Testing High Availability

Since the goal of HA is high availability, thorough testing before placing a cluster into production is a must. The most important part of that testing is making sure that the HA peers will failover gracefully during outages.

If any actions in this section do not work as expected, review the configuration and consult Troubleshooting High Availability for assistance.

Verify General Functionality

Setup a client on the LAN and ensure that it receives a DHCP IP address and that it shows the LAN CARP VIP as its gateway and DNS server. Verify that the client can reach the Internet and otherwise function as expected.

Verify XMLRPC Sync is working

XMLRPC Configuration Synchronization can be tested several ways. The easiest method is to make a change to any supported area on the primary, such as a firewall rule, and then see if the change is reflected on the secondary after a few moments.

The manual method for forcing a synchronization task to test XMLRPC is to visit Status > Filter Reload on the primary node and click Force Config Sync. The status will change briefly and then if everything is working properly, a message will be displayed indicating the sync completed successfully.

Verify CARP is working

Visit Status > CARP on both nodes to check if CARP is functional. The primary node will display “MASTER” for all CARP VIPs and the secondary will display “BACKUP” for all CARP VIPs. If the status screen indicates that CARP is disabled, press the Enable CARP button.

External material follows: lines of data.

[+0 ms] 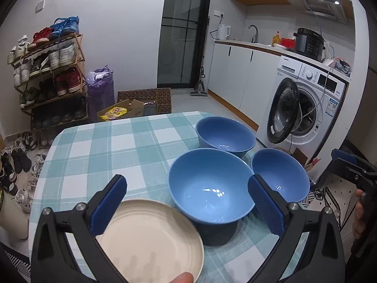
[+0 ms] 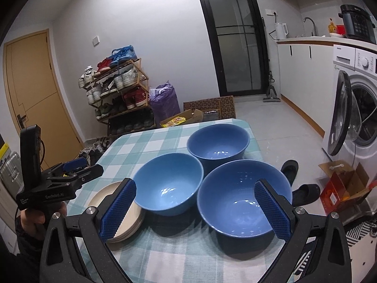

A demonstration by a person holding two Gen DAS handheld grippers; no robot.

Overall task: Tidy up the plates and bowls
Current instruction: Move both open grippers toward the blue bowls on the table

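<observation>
The cream plates (image 2: pixel 122 214) were already gathered into one stack at the near left of the checked table (image 1: pixel 94 146), their number not countable; three blue bowls (image 2: pixel 169 184) were left unnested just beside it. Left gripper (image 1: pixel 187 202) and right gripper (image 2: pixel 195 208) were held wide apart, empty.

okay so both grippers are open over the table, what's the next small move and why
Probably lower the right gripper onto the rim of the nearest bowl and close. Three blue bowls stand apart, unstacked, while the plates already sit in a pile, and both grippers are open and empty.
</observation>
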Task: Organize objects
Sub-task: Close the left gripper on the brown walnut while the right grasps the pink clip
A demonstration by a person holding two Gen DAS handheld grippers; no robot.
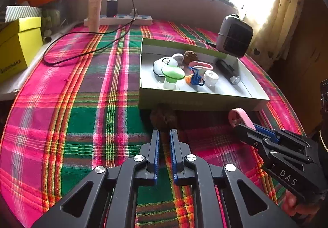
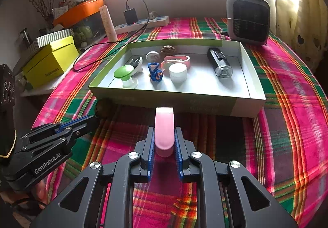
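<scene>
A shallow green-sided box (image 2: 215, 105) (image 1: 194, 103) holds several small things: a green-capped bottle (image 2: 125, 76), a blue knitted toy (image 2: 154, 73), a white jar (image 2: 178, 72), a black flashlight (image 2: 219, 62), a pink clip (image 2: 178, 60) and a brown nut (image 2: 168, 49). My right gripper (image 2: 164, 137) (image 1: 245, 126) is shut on a pink oblong piece (image 2: 164, 129) (image 1: 238, 118), held just before the box's front wall. My left gripper (image 1: 164, 135) (image 2: 93, 118) is shut on a brown ball (image 1: 163, 118) (image 2: 103, 108) on the plaid cloth, against the box's front left corner.
A grey fan heater (image 2: 248, 17) stands behind the box at right. A power strip with a black charger (image 2: 141, 22), its cable (image 1: 82, 51), and a cream tube (image 2: 108, 23) lie at the back. Yellow boxes (image 2: 49, 62) and an orange tub (image 2: 80, 10) stand at left.
</scene>
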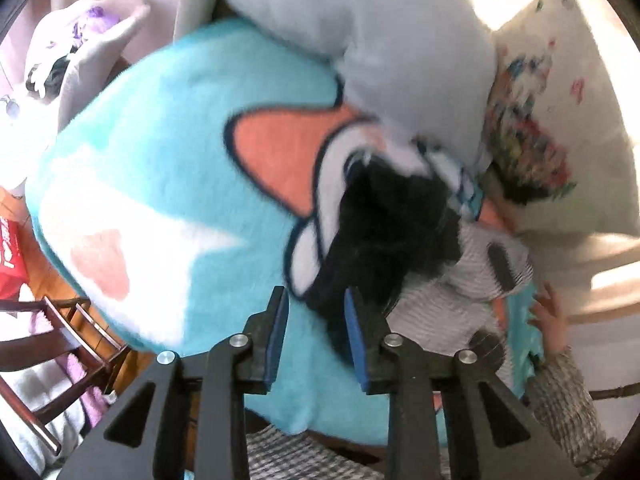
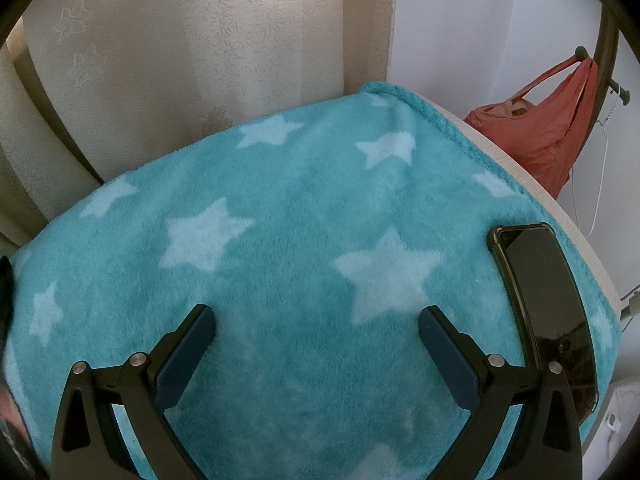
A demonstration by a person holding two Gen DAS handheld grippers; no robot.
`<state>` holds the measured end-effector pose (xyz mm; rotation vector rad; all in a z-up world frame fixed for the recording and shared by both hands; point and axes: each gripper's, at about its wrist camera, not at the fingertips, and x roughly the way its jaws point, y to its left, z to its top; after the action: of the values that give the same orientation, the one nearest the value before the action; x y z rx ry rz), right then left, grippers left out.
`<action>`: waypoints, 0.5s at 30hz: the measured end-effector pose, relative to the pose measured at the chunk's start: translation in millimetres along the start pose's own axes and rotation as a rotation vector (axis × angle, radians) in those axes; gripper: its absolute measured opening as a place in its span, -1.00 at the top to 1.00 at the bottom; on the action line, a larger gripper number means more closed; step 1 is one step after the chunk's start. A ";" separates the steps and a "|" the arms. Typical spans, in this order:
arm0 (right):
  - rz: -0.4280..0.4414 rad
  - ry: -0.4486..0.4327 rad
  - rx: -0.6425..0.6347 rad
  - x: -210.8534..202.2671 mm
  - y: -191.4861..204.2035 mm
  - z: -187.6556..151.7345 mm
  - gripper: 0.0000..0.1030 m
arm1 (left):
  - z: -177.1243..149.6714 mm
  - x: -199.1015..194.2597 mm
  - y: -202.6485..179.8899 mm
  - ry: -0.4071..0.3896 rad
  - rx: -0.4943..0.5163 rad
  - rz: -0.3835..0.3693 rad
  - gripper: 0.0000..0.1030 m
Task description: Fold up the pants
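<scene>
Through the left wrist camera we are looking along the left tool (image 1: 316, 312), whose blue pads are standing a little apart with nothing between them. Just beyond the tips a dark, crumpled garment (image 1: 384, 232), which we are taking to be the pants, is lying bunched on the turquoise blanket (image 1: 168, 128), partly over a striped grey cloth (image 1: 448, 312). A grey pillow (image 1: 380, 40) and a floral cushion (image 1: 552, 120) are crowding in behind it. The picture is smeared, so we cannot tell waistband from leg. The danger here, as we are judging it, is closing on the wrong layer: the pads could be pinching the striped cloth or the fleece along with the pants, and lifting would then be dragging everything together.

Through the right wrist camera we are seeing the right tool (image 2: 316, 324) with its fingers spread wide and empty, hovering over a bare, star-patterned stretch of the same blanket. The pants are not showing here at all, unless the dark sliver at the far left edge belongs to them. A phone (image 2: 544, 304) is lying on the blanket just beside the right finger, near the bed's edge. If we are spreading the pants across this patch, a swept leg or a tugged blanket could be knocking the phone off onto the floor.
</scene>
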<state>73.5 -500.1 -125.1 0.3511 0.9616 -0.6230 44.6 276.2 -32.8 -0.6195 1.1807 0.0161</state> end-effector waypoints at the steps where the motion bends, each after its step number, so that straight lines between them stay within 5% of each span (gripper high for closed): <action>1: 0.000 0.000 0.000 0.1 0.0 0.0 -1.00 | 5.9 -2.0 -9.5 -0.010 0.023 -0.006 0.43; 4: 0.000 0.000 0.000 0.1 0.1 0.0 -1.00 | 18.6 9.8 -46.4 -0.015 0.102 -0.045 0.24; 8: 0.000 0.000 0.000 -0.1 0.0 -0.2 -1.00 | 32.3 49.5 -83.2 0.045 0.185 -0.088 0.23; 15: 0.000 0.000 0.001 0.0 0.1 -0.1 -1.00 | 73.8 125.0 -120.5 0.088 0.267 0.013 0.23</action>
<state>73.5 -500.0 -125.2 0.3515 0.9614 -0.6235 197.1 171.7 -70.2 -0.3800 1.2462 -0.1571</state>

Verify State Synchronization is working

The Status > CARP page includes State Synchronization Status which lists Filter Host ID values for entries in the state table. If the Filter Host ID in the High Availability settings has been changed recently, it may show both old and new values from the primary and secondary nodes. Over time the list should only reflect the current values of the Filter Host ID of each node in the cluster.

If the lists are identical or nearly identical, then state synchronization is working. If the list does not contain an entry for the Filter Host ID of the other node, then states are not being synchronized.

Testing Failover

A manual failover test may be initiated in one of four ways:

  1. Click Temporarily Disable CARP on Status > CARP on the primary node. This will disable CARP temporarily, and if the primary node is rebooted it will turn back on. Click Enable CARP to turn it back on.

  2. Click Enter Persistent CARP Maintenance Mode on Status > CARP on the primary node. This will disable CARP persistently, even if the primary node is rebooted. To exit maintenance mode, click Leave Persistent CARP Maintenance Mode to enable CARP once again.

    Note

    Wait a few moments and refresh the page after entering or leaving maintenance mode. The page often reloads faster than CARP election can take place, so the immediate view of the status is likely incorrect.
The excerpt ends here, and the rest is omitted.